If the patient will participate in an intensive treatment, deliver such a treatment or refer to an intensive intervention.
If the patient clearly states they are unwilling to make a quit attempt at this time, provide a motivational intervention.
If the patient is a member of a special population (eg, pregnant smoker, racial or ethnic minority), consider providing additional information relevant to this population.
Assist Provide aid for the patient to quit (eg, set a quit date, provide counseling and self-help materials, refer to a quit line). Consider nicotine replacement or other cessation pharmacotherapy if the patient seems likely to have nicotine withdrawal symptoms.
Arrange Schedule follow-up contact, either in person or by telephone. Follow-up contact should occur soon after the quit date, preferably during the first week. A second follow-up contact is recommended within the first month. Schedule further follow-up contacts as indicated.

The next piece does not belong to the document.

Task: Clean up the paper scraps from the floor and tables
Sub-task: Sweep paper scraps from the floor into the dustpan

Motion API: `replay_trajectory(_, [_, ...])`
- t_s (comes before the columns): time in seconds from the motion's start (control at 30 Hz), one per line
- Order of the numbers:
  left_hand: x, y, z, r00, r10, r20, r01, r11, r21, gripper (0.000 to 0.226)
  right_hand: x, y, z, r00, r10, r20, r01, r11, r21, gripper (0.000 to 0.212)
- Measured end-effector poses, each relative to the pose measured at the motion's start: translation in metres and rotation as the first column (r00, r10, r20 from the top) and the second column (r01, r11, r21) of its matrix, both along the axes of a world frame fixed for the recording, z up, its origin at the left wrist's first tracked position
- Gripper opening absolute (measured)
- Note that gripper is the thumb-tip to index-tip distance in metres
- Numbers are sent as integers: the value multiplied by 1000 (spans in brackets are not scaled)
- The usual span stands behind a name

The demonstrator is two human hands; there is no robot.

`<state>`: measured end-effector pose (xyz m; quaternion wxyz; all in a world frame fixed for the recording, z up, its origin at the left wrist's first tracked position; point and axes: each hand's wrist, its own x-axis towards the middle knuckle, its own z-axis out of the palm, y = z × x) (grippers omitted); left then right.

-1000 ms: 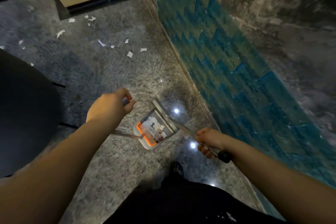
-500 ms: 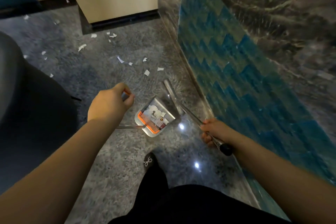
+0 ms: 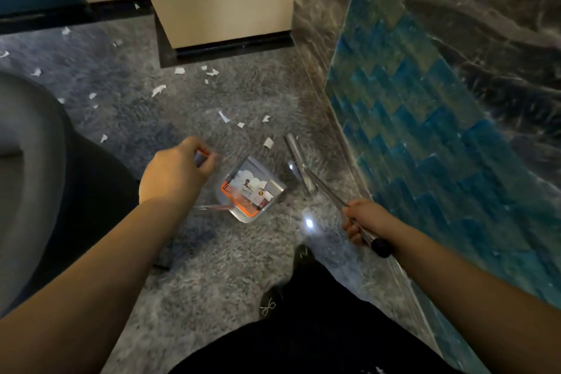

Congratulate success during each follow-up. If the patient has used tobacco or vaping, review the circumstances and elicit recommitment to total abstinence. Remind the patient that a lapse can be used as a learning experience. Identify problems already encountered and anticipate challenges in the immediate future. Assess pharmacotherapy use and problems. Consider use or referral to more intensive treatment.
Adapted from: Sims TH, the Committee on Substance Abuse. Tobacco as a Substance of Abuse. Pediatrics 2009; 124:e1045.